■ PROBLEM STATEMENT:
The listing below should be printed again word for word, without any images.

■ DATASET EXCERPT:
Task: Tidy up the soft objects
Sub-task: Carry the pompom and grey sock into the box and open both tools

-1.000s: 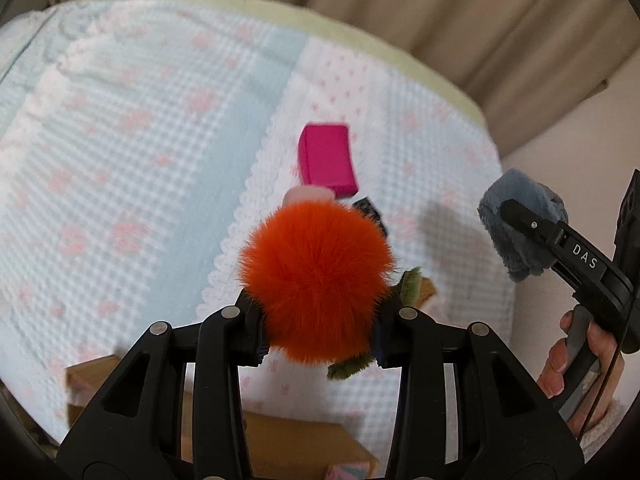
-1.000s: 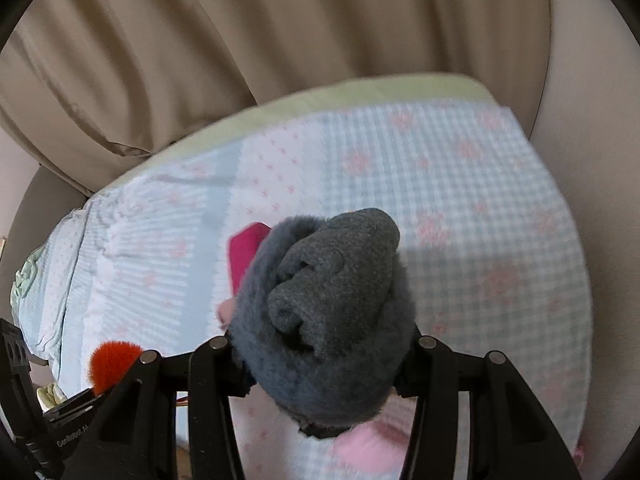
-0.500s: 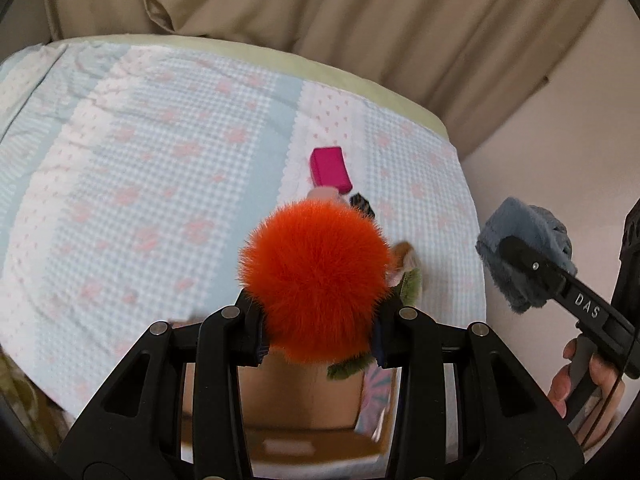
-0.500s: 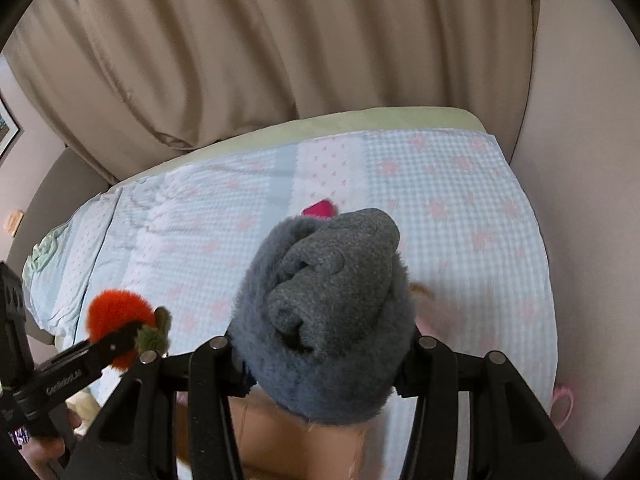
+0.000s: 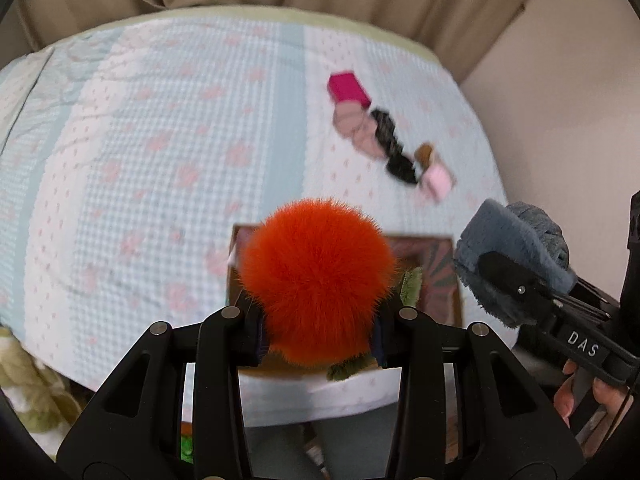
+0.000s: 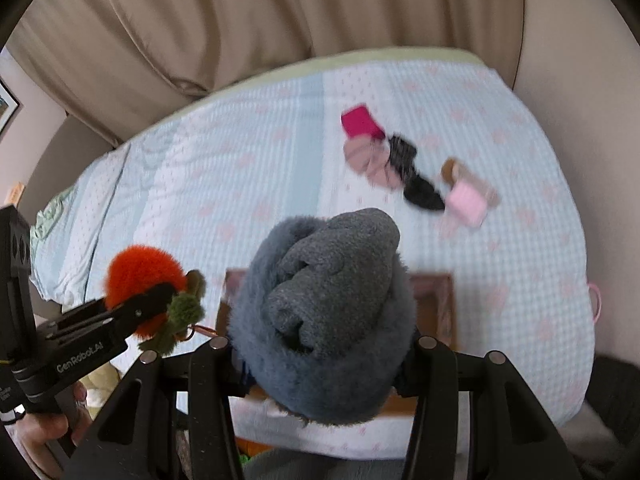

■ SOLUTION:
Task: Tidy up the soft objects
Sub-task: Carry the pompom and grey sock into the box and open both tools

-1.000s: 
-1.000s: 
-0.500s: 
-0.500s: 
+0.000s: 
+0.000s: 

This is the complete answer.